Wybacz, ale chyba dobrze czujesz. Marnujesz sobie życie i w ogóle SIEBIE nie szanujesz, pozwalajac mu się tak traktować. I nie chodzi mi w tym momencie o seks. ON MA CIĘ GLEBOKO!!!! Myślę, po przeczytaniu połowy tego wątku, że nawet gdybyś go zdradziła i nie kryla się z tym, on nadal miałby wy*jebane... Musisz mieć bardzo niska samoocenę tkwiąc w takim chorym "związku" latami i dając się jawnie lekceważyć.
Żeby nie było - tez mam większy temperament i libido niż mój mężczyzna, na poczatku trudno bylo nam sie dotrzeć m.in. że względu na te różnice i wynikające z nich konflikty, ale u nas to było ostre tarcie, a nie rzucanie grochem o ścianę jak u Ciebie.

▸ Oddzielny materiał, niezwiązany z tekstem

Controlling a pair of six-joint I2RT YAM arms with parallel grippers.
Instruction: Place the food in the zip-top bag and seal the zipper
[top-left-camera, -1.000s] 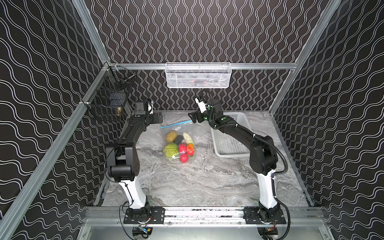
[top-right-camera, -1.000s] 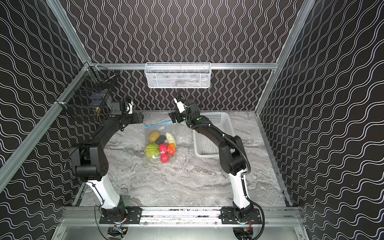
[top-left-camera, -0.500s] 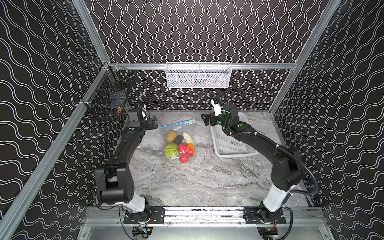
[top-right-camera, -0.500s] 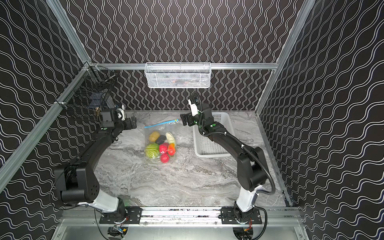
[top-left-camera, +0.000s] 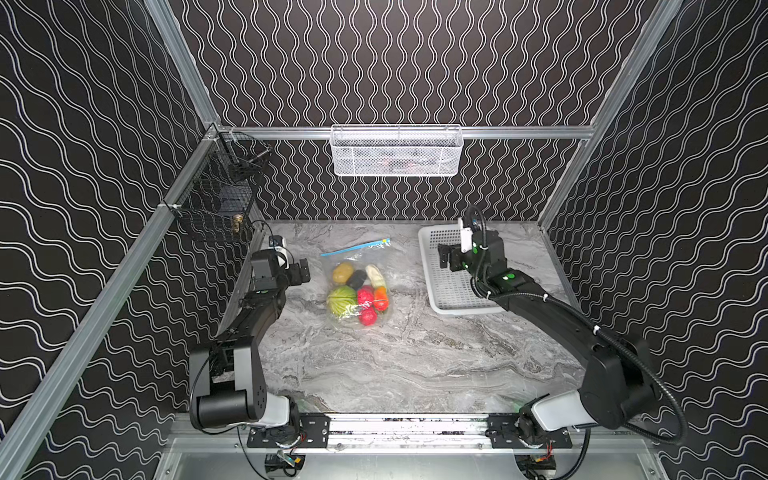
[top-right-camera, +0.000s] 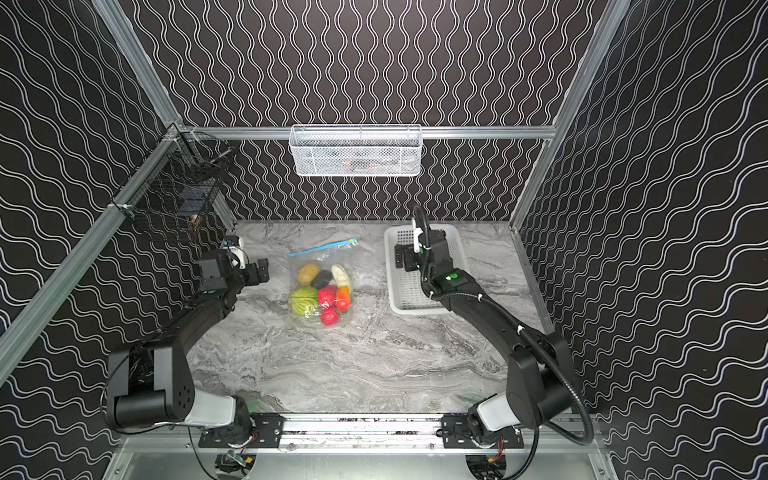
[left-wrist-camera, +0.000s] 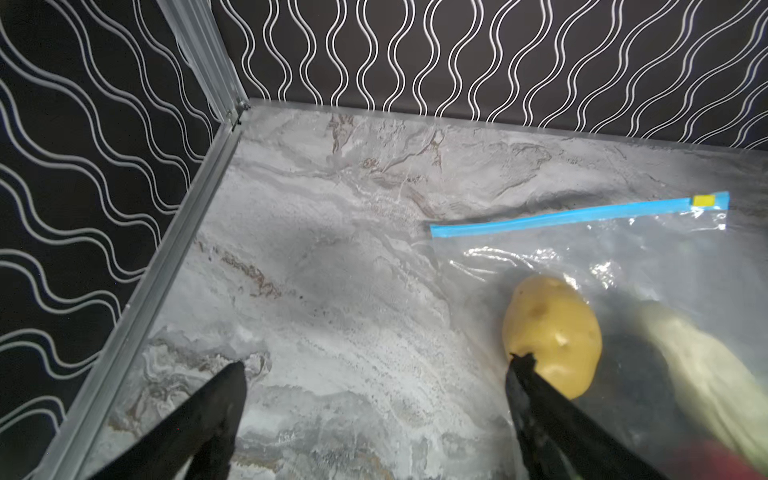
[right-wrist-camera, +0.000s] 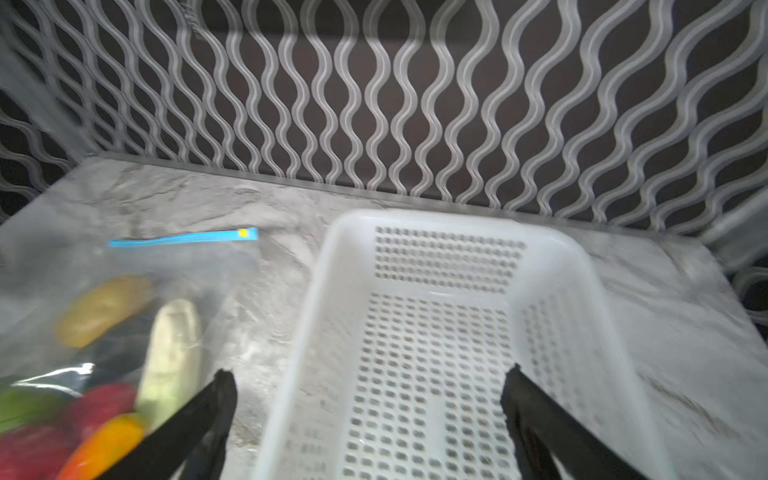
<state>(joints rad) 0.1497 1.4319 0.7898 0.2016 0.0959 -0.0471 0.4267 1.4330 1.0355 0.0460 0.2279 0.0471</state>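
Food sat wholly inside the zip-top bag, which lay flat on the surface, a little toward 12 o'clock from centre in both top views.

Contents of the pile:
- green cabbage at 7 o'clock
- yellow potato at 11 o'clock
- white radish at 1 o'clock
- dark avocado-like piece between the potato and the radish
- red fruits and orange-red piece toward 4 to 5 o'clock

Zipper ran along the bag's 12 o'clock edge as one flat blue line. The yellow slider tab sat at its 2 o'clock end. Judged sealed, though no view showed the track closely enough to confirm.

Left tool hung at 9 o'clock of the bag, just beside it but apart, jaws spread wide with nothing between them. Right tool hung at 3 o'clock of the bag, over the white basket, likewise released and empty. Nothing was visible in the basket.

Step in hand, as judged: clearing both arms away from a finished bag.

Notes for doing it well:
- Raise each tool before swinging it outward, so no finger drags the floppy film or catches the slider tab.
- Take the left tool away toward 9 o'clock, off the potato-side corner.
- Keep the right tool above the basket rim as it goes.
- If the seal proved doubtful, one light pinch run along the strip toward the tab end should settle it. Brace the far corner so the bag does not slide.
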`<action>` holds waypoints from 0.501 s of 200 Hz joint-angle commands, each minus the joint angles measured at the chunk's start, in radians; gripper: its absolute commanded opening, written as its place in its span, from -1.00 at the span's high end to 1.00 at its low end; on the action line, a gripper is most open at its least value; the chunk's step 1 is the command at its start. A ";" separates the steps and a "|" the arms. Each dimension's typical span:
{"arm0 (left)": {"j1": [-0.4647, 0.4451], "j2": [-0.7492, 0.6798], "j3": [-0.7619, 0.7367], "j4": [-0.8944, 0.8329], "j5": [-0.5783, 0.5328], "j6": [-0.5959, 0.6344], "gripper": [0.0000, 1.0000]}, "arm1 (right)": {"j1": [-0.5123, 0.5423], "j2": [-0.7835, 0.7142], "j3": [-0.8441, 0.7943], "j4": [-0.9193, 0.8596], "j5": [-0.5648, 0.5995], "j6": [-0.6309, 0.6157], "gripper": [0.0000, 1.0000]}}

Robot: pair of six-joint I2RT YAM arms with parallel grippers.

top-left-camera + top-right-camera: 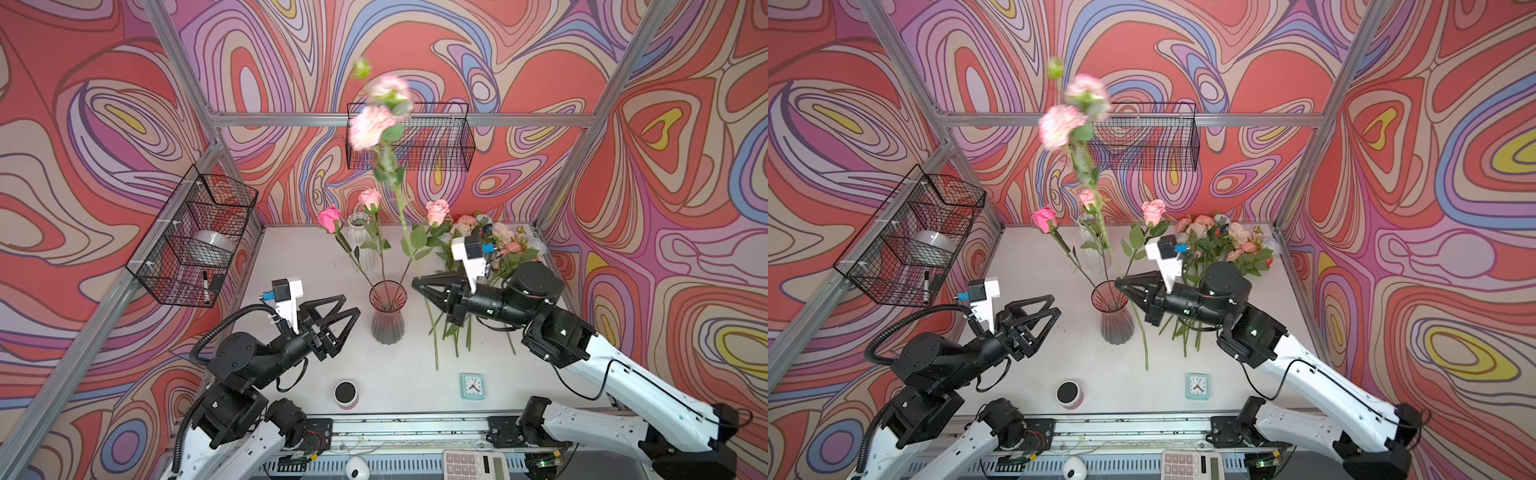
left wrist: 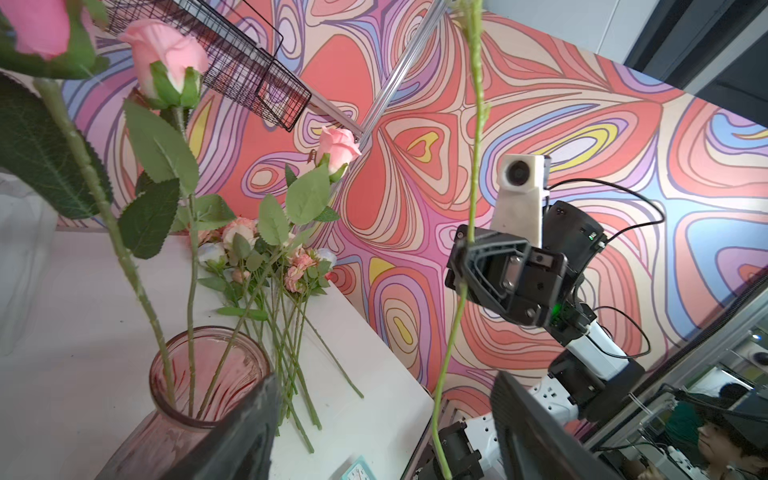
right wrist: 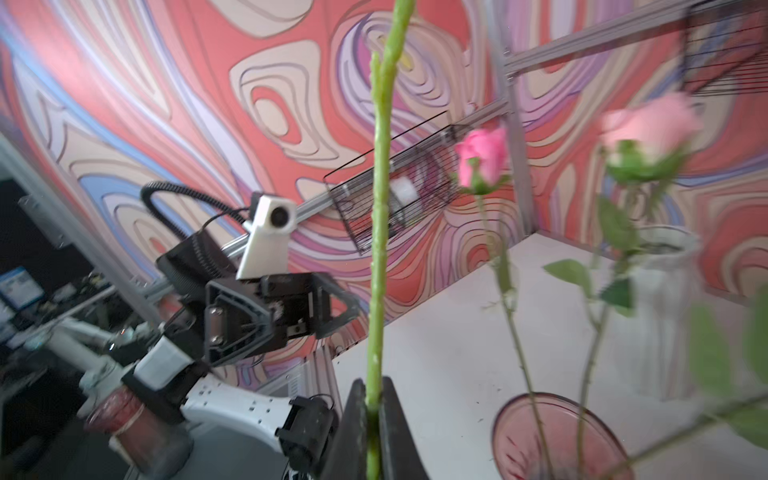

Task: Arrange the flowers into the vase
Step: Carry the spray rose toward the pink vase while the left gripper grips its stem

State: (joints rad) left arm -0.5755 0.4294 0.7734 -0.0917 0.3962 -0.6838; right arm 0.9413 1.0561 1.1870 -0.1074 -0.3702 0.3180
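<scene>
A pink ribbed glass vase (image 1: 387, 311) (image 1: 1112, 316) (image 2: 208, 374) stands mid-table with three pink roses (image 1: 370, 198) in it. My right gripper (image 1: 417, 282) (image 1: 1120, 283) (image 3: 374, 399) is shut on the long green stem (image 3: 380, 208) (image 2: 473, 166) of a pale pink flower (image 1: 370, 126) (image 1: 1061, 124), held upright just right of the vase's rim. Its lower end hangs down beside the vase. My left gripper (image 1: 350, 305) (image 1: 1054, 303) (image 2: 382, 436) hovers open and empty left of the vase. More flowers (image 1: 498, 245) (image 1: 1225, 245) lie piled at the back right.
A clear ribbed vase (image 1: 359, 237) stands at the back. A round speaker (image 1: 346, 392), a small clock (image 1: 473, 386) and a calculator (image 1: 473, 465) sit near the front edge. Wire baskets hang on the back wall (image 1: 409, 137) and left wall (image 1: 195, 237).
</scene>
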 commanded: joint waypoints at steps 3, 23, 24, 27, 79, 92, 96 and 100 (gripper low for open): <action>-0.003 0.018 0.026 0.103 0.082 0.009 -0.55 | 0.105 0.084 0.053 -0.040 0.100 -0.118 1.00; -0.004 0.015 0.027 0.136 0.101 0.015 -0.43 | 0.142 0.129 0.053 0.011 0.111 -0.107 1.00; -0.004 0.015 0.027 0.138 0.101 0.017 -0.43 | 0.143 0.131 0.053 0.013 0.111 -0.106 1.00; -0.004 0.014 0.027 0.143 0.103 0.019 -0.40 | 0.148 0.137 0.053 0.019 0.111 -0.104 1.00; -0.004 0.048 0.050 0.184 0.139 0.037 -0.04 | 0.189 0.185 0.050 0.056 0.131 -0.096 1.00; -0.003 0.064 0.060 0.181 0.135 0.045 0.10 | 0.192 0.189 0.048 0.058 0.126 -0.092 1.00; -0.003 0.068 0.062 0.180 0.133 0.048 0.15 | 0.192 0.191 0.047 0.058 0.126 -0.092 1.00; -0.003 0.072 0.065 0.180 0.131 0.050 0.20 | 0.193 0.191 0.047 0.059 0.125 -0.093 1.00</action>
State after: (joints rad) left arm -0.5755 0.4782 0.8032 0.0383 0.5026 -0.6594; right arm 1.1233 1.2415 1.2266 -0.0944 -0.2600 0.2359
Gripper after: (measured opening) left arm 0.491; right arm 0.050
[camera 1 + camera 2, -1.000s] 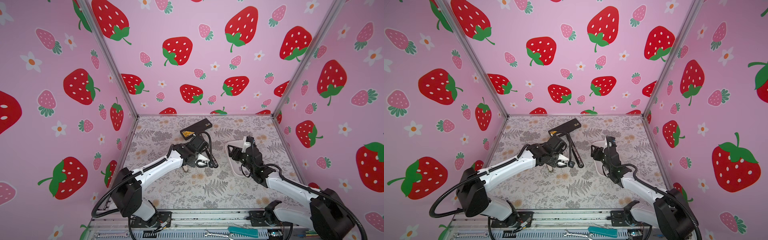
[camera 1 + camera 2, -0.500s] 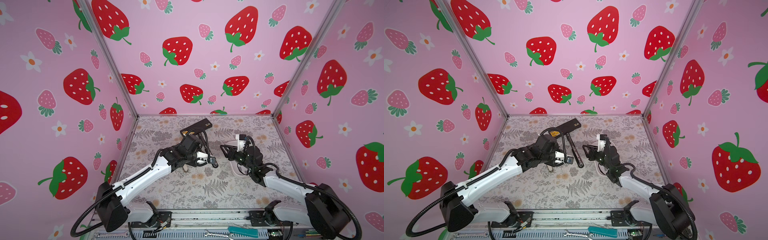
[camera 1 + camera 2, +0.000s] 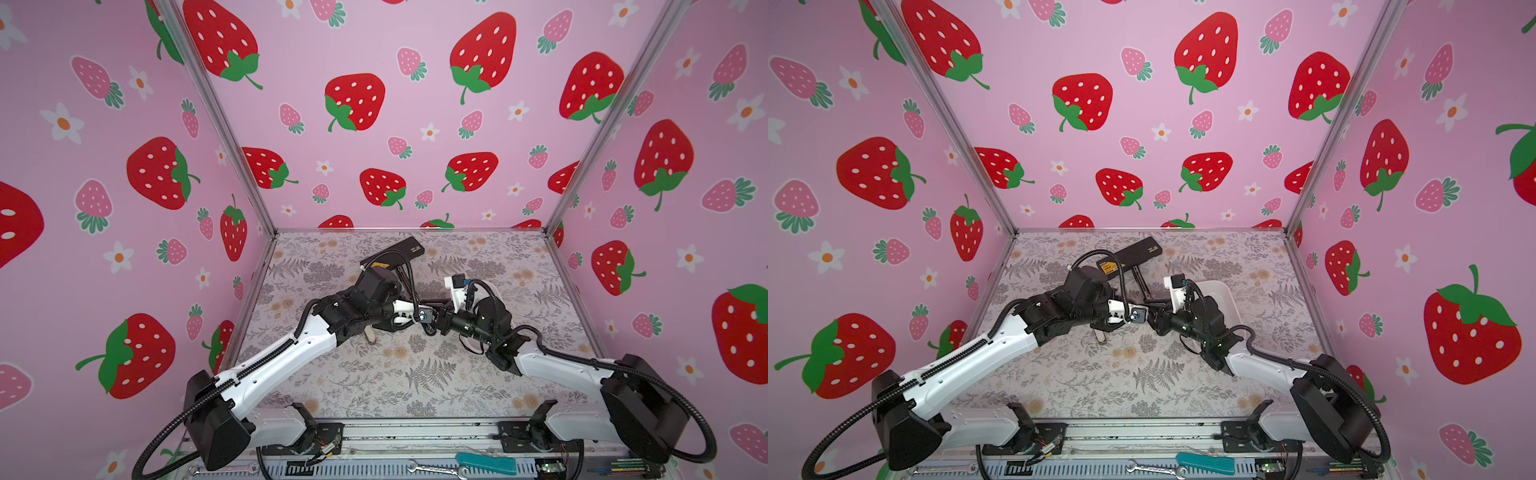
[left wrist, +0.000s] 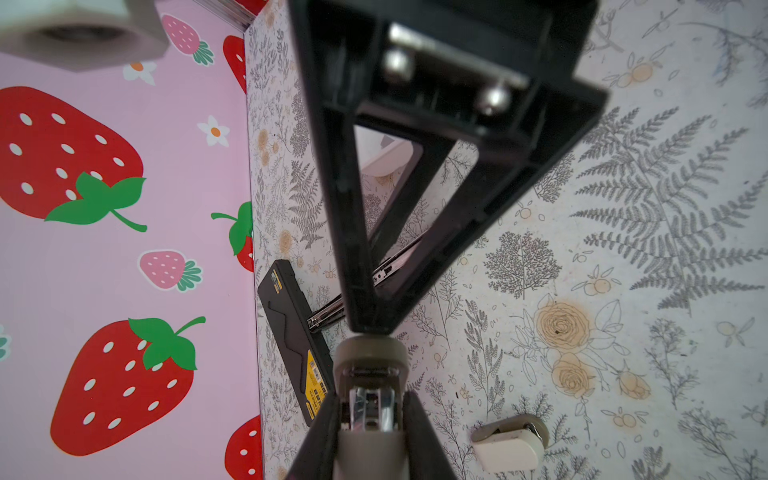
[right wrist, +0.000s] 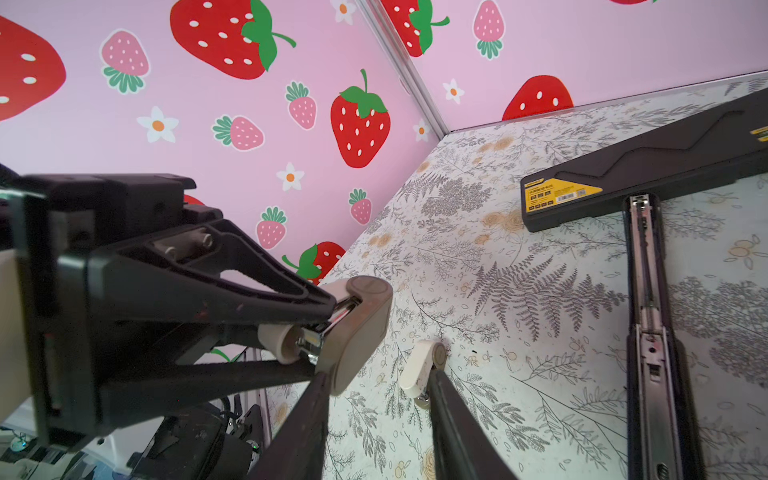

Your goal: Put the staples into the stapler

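Note:
My left gripper (image 4: 370, 403) is shut on a small beige stapler (image 4: 368, 361), held above the table with its taupe lid swung open and the metal magazine (image 5: 309, 343) bare. In both top views the two grippers meet mid-table, the left gripper (image 3: 409, 311) facing the right gripper (image 3: 430, 322). My right gripper (image 5: 378, 374) is open with nothing between its fingers. One of its fingertips (image 5: 324, 376) rests against the lid's edge (image 5: 357, 332). The staples are not in view.
A second small white stapler (image 5: 419, 368) lies on the table just below. A long black stapler (image 3: 392, 253) lies at the back with its metal rail (image 5: 644, 291) pulled out. A white tray (image 3: 1221, 291) sits behind the right arm.
My right gripper has come left from over the tray to the held stapler, and its jaws have narrowed. The left arm has stretched out lower, keeping the stapler mid-table.

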Tool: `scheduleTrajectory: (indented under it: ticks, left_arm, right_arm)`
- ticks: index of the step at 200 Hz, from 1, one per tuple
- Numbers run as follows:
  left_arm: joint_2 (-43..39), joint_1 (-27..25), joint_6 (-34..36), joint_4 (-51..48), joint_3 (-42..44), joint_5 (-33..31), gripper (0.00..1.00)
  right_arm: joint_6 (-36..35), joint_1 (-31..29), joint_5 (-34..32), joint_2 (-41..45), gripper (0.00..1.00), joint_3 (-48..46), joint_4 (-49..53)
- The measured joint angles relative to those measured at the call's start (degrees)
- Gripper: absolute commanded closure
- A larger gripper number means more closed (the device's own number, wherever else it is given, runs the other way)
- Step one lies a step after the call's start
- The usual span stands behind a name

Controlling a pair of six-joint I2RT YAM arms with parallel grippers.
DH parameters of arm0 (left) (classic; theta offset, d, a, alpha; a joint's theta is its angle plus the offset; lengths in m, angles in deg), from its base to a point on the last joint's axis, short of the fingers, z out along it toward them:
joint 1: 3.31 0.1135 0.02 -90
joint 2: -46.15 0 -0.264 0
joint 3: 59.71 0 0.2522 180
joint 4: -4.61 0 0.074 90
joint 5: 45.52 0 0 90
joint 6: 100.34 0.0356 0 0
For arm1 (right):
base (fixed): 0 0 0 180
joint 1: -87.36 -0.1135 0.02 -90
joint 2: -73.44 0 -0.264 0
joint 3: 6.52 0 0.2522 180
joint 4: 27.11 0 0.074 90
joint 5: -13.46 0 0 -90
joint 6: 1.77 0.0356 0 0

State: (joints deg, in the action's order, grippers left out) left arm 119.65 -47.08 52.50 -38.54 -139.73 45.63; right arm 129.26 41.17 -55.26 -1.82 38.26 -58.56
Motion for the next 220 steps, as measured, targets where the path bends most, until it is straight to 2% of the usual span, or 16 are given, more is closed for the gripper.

Ja jestem temperamentna i nic bardziej nie wyprowadza mnie z równowagi niż totalna obojętność. Nie wyobrażam sobie jak możesz wytrzymywac takie traktowanie LATAMI 😱😱😱. Nie wytrzymalabym chyba nawet miesiąca. I nie chodzi o brak seksu. Chodzi o lekceważenie Ciebie, Twojego ciała, Twojej atrakcyjności, Twoich potrzeb i uczuć. Wzamian za takie traktowanie chyba prowokowalabym i mieszała go z błotem non stop, byle wywołać jakąś reakcję. A Ty czekasz i potulnie żebrzesz o uwagę latami. Ogarnij się kobieto!!!!!! Najwyższa pora przerwać tą farsę.